И краски на стволах сосен, эти солнечные блики, которые уж и в зубах навязли, – иначе бы, поярче бы заиграли, – когда на терраске, за «смирновской» или «нежинской», да калачик с икоркою…
Да нет, нет денег особо лишних ни на извозчика, ни на разгул у Елисеева…
Все деньги – у прислуги. Эта каналья в крахмальном фартучке и в твердой наколочке не то что денег не даст – юбкой лишний раз махнуть не хочет, улыбнуться как-нибудь этак загадочно, взбодрить кровь старую, проперченную…
И сидит наш Андрей Николаевич у себя в комнате, у окна, уставившись тупо на сосны, голову ладонью подпер, а в ней – не мысли уже, один мусор какой-то. Лето бесконечно, тягуче цедится, и нет ему ни дна ни покрышки…
В такой позе: облокотясь локтем на подоконник, подперев ладонью щеку, уперев глаза вдаль, и застала его моя бабушка.
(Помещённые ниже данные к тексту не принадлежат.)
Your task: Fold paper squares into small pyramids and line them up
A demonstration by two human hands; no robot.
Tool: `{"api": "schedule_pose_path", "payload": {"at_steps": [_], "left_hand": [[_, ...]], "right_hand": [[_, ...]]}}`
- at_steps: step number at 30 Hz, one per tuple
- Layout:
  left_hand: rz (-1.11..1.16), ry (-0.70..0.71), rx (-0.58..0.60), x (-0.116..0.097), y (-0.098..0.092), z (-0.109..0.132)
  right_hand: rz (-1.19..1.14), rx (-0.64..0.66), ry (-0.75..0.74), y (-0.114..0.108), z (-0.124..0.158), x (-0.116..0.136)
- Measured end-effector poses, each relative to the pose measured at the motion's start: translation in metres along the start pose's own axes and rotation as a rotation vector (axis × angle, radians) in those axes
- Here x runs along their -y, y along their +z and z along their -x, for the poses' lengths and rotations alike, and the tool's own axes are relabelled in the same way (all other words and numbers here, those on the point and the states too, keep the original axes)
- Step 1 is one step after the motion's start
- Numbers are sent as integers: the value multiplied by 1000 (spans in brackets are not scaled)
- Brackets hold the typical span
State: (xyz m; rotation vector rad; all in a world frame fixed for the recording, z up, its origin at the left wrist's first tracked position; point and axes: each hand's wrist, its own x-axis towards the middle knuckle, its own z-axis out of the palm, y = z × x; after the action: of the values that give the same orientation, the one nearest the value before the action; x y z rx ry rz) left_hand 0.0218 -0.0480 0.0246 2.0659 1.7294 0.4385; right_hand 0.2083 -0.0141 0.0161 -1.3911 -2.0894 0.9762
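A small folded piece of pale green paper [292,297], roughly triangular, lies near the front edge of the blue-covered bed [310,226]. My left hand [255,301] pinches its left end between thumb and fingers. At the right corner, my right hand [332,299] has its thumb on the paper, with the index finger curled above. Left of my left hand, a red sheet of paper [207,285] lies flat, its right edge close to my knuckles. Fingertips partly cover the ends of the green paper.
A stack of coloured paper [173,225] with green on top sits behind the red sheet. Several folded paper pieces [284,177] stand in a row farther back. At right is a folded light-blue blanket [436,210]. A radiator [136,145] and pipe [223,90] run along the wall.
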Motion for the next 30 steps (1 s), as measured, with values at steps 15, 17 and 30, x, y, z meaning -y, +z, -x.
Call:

Ей тогда лет четырнадцать-пятнадцать было. «С визитом» приехала…
Тишина… Загудит муха и бумкнется о стекло… Тихо… и опять ззу-у… ззу-у…
– Здравствуйте, Андрей Николаевич!
Тот, не меняя позы, только глаза повернул:
– A-а… здравствуй, Оля…
– Как поживаете, Андрей Николаевич?
– Плохо, очень плохо, Оленька…
– А что такое?
– Скучно, Оленька… Ни пожарчика, ни скандальчика…
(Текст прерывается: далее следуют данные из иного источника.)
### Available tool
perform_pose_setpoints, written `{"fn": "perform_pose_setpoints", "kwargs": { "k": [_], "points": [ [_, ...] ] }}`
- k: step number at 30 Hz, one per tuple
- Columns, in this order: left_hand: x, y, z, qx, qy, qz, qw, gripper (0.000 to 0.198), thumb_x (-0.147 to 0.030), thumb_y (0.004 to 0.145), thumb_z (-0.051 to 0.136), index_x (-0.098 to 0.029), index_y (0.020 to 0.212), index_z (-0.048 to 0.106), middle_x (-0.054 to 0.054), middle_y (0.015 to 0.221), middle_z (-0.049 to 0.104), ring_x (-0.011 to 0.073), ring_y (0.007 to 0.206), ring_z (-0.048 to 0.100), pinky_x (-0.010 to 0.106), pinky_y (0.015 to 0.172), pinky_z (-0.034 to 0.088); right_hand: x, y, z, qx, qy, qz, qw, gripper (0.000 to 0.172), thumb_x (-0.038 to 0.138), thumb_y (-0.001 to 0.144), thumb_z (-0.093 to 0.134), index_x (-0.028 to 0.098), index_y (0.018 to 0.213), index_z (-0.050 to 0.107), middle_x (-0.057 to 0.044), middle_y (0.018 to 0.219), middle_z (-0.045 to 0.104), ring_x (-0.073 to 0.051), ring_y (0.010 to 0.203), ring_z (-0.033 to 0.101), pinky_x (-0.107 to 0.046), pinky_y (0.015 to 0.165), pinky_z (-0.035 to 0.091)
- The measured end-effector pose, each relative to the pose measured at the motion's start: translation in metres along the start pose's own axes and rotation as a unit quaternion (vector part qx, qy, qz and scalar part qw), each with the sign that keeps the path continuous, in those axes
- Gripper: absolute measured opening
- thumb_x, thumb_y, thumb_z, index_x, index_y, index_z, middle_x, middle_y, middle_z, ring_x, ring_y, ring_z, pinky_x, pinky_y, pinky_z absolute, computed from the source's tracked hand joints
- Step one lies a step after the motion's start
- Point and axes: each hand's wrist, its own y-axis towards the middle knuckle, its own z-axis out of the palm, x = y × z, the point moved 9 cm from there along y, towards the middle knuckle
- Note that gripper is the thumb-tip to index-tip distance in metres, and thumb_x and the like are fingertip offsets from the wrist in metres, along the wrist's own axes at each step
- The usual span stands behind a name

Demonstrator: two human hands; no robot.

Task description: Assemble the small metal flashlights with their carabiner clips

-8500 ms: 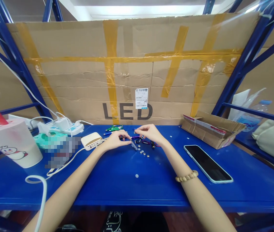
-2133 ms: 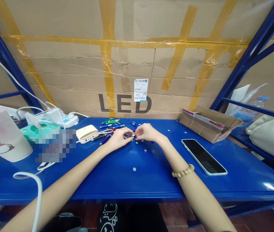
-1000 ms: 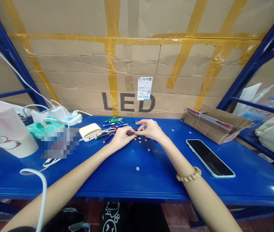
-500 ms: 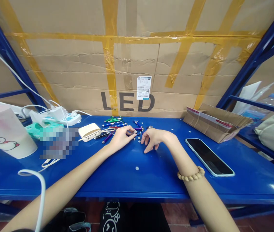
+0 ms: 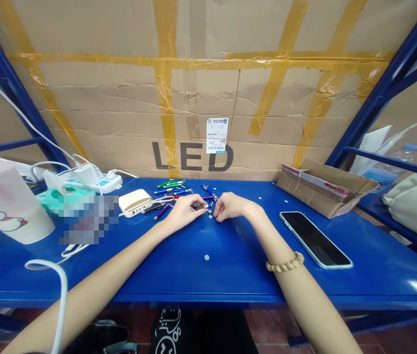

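My left hand [image 5: 185,212] rests on the blue metal table [image 5: 208,280], thumb and forefinger pinched on a tiny silver piece [image 5: 206,206]. My right hand [image 5: 229,207] lies a short way to its right, fingers curled toward the table, with nothing visible in them. Small silver discs [image 5: 210,212] lie between the hands. Just beyond, a loose heap of keyring parts and mini pens [image 5: 208,192] is partly hidden by my fingers. Green and blue pen-like pieces [image 5: 171,187] and purple ones [image 5: 161,212] lie to the left.
A gold-trimmed white power bank [image 5: 135,202] sits left of my hands, and a black smartphone [image 5: 315,240] lies right. A cardboard box [image 5: 326,189] stands at the back right, a large cup [image 5: 9,206] at far left. Cardboard sheeting closes the back.
My right hand has drawn back from my left, and its spread fingers have curled in. My left hand stays nearly still. The view has shifted slightly.
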Motion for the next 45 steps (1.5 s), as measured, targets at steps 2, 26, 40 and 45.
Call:
{"fn": "perform_pose_setpoints", "kwargs": {
  "k": [2,26,40,45],
  "points": [
    [0.0,0.0,0.0,0.0,-0.002,0.001,1.0,0.017,-0.031,0.069,0.063,-0.016,0.074,0.059,0.005,0.081,0.069,0.017,0.074,0.066,0.025,0.059,0.054,0.003,0.002,-0.001,-0.012,-0.018,-0.018,1.0,0.017,0.01,0.056,0.066,0.017,0.071,0.072,-0.001,0.068,0.07,-0.015,0.069,0.065,-0.018,0.056,0.049],
    [0.025,0.0,-0.008,-0.039,-0.132,-0.131,0.982,0.028,-0.035,0.064,0.068,-0.013,0.078,0.057,0.004,0.069,0.067,0.0159,0.057,0.065,0.028,0.056,0.055,0.045,-0.008,-0.033,-0.241,0.056,-0.297,0.922,0.013,0.018,0.076,0.058,0.016,0.073,0.071,-0.004,0.077,0.068,-0.013,0.073,0.062,-0.022,0.064,0.046],
    [0.033,-0.001,-0.01,-0.066,-0.11,-0.137,0.982,0.027,-0.034,0.07,0.062,-0.012,0.087,0.058,0.006,0.078,0.064,0.0138,0.058,0.064,0.025,0.052,0.054,-0.014,-0.003,-0.055,-0.225,-0.025,-0.083,0.971,0.014,0.022,0.067,0.066,0.018,0.08,0.071,-0.003,0.08,0.07,-0.016,0.072,0.063,-0.026,0.064,0.046],
    [0.027,-0.002,-0.016,-0.083,-0.1,-0.13,0.983,0.029,-0.035,0.074,0.057,-0.013,0.095,0.058,0.005,0.078,0.063,0.0131,0.057,0.063,0.021,0.044,0.05,-0.031,0.009,-0.027,-0.09,-0.021,-0.044,0.995,0.022,0.017,0.055,0.074,0.017,0.076,0.073,-0.004,0.076,0.071,-0.018,0.071,0.064,-0.024,0.059,0.046]
  ]
}}
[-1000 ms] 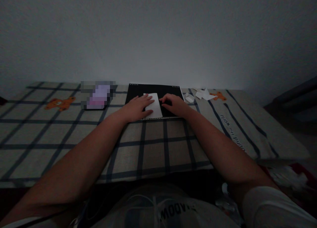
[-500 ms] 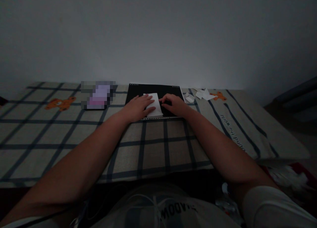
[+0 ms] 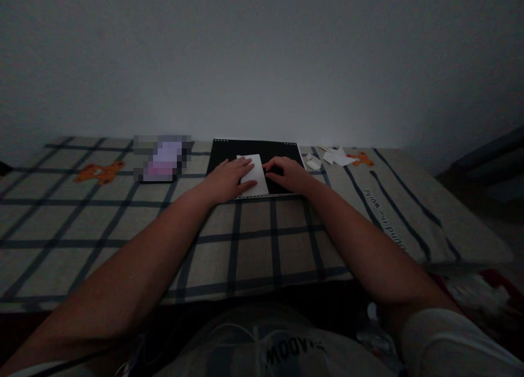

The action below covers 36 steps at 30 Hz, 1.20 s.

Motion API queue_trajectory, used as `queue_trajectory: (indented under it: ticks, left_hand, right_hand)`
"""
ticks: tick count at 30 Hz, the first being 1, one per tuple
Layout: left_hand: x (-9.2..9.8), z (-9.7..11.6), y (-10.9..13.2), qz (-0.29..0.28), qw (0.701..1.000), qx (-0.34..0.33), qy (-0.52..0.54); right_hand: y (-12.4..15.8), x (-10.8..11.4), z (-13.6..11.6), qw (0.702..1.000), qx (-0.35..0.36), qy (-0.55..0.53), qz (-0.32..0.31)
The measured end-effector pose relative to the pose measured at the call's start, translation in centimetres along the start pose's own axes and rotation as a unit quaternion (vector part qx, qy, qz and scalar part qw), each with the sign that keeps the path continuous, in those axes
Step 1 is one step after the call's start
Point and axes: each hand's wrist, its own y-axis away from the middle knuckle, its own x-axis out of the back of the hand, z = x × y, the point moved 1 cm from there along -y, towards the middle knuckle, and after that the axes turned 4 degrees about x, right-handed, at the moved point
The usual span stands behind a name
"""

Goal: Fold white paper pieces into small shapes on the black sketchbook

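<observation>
While spread flat, left hand: pinning white paper, probably against slipping.
Right hand: curled beside; cannot tell if gripping.
Black pad: beneath, likely as firm backing.

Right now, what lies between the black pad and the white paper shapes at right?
In the head view, a small white piece lies on the checked cloth between the black pad and the white paper shapes.
</observation>
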Motion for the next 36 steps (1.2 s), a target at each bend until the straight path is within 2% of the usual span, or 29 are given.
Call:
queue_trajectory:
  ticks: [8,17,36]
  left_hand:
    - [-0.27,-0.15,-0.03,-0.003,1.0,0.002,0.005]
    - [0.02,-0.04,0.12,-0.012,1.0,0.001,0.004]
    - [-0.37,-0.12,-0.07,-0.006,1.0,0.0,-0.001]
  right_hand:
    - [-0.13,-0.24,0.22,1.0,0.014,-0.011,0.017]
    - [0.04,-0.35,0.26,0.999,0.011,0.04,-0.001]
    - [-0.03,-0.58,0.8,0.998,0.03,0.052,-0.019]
И опять – взгляд вдаль… И ничего не слышит… Даже отдаленного гудка паровоза и дальнего шума поезда с Ярославской железной дороги, которая тут верстах в трех-четырех…
И опять кукушка… Опять тоска…
Да, в ту пору Москва была большой деревней, деревней с булыжником, тысячами вывесок, грохотом телег, с прекрасными особняками, ветхими домишками, с уютным, устоявшимся бытом…
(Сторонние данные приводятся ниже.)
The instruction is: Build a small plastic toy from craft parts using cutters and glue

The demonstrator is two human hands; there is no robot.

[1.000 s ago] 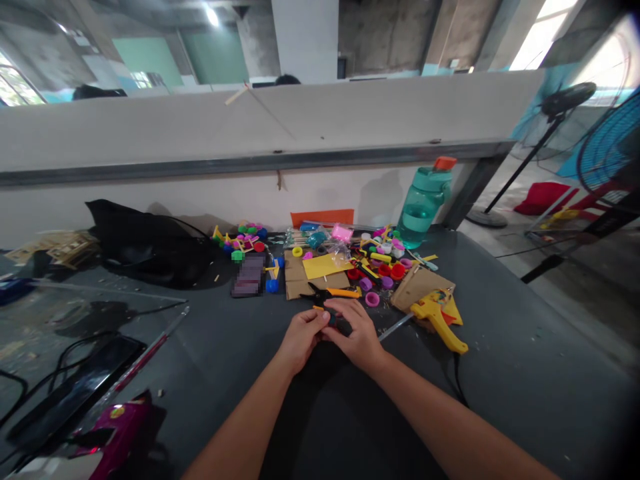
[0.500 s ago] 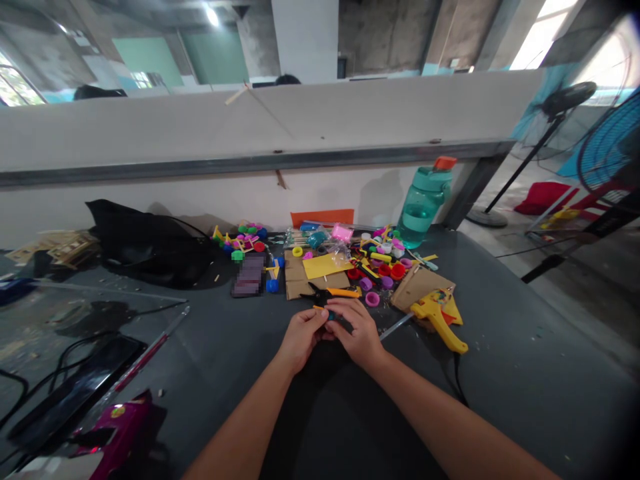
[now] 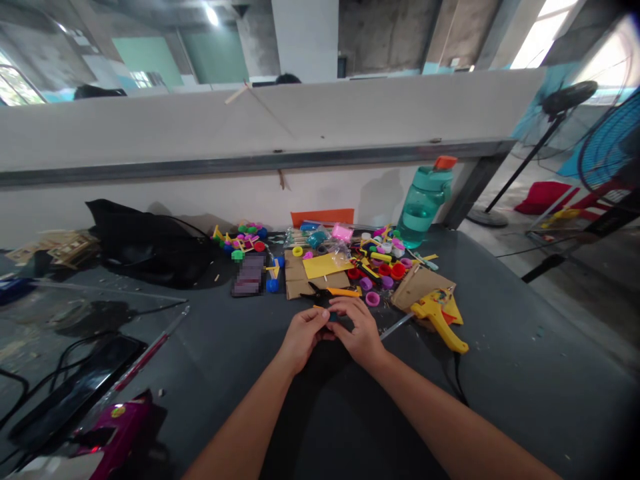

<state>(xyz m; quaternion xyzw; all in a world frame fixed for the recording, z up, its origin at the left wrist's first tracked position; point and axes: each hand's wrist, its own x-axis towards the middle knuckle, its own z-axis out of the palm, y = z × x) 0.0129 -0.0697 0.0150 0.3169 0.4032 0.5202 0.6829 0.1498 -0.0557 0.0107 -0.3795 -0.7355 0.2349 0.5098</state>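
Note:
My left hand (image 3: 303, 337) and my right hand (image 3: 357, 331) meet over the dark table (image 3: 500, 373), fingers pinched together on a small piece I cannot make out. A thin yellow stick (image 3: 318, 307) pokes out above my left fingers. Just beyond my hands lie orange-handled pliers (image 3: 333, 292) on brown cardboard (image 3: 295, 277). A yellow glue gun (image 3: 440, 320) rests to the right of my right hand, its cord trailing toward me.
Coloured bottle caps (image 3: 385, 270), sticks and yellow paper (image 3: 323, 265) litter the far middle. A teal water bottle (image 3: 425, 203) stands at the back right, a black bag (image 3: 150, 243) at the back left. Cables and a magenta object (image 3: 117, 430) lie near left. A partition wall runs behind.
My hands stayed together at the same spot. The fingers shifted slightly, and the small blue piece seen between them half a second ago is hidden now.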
Однако вернемся к московскому дедушке. Он окончил курс в семинарии. Дальше, как обычно, прямой путь в приход, священником, в какую-нибудь отдаленную деревню, село, городишко.
Он и был туда направлен, как теперь говорят, по распределению.
Тут у меня мелькают в памяти какие-то названия: Мячково, Жилино, Томилино… Может быть, это названия тех мест, куда должен был он ехать. Но священник должен быть женат.
На ком женились будущие священники? Если успевали – заводили знакомства с барышнями из епархиальных училищ. С барышнями-«епархиалками».
Или «по случаю». Случаев было очень мало, и будущие батюшки женились на дочке священника того прихода, куда были направлены. На поповнах. Старичок-священник шел на пенсию, его место занимал молодой, женившись на его дочке.
Так и мой дед. Приехал он то ли в Мягково, то ли в Быково, то ли еще куда, там попик на пенсию уходил, дочка у него – очень даже удобно…
Поглядел на нее дедушка мой, Сергей Михайлович Ильинский, – тошно ему стало. Ни рожи, ни кожи. На лице вдобавок написано: «Дур-ра я набитая».
А надо сказать, что знакомство с епархиалочкой не обошло и дедушку. С некой Ольгой Николаевной Тольской. Тоже из духовной среды.
Рано лишившаяся матери, Ольга Николаевна воспитываема была мачехой, потом, вместе с сестрой Надеждой Николаевной, отдана была в епархиальное училище…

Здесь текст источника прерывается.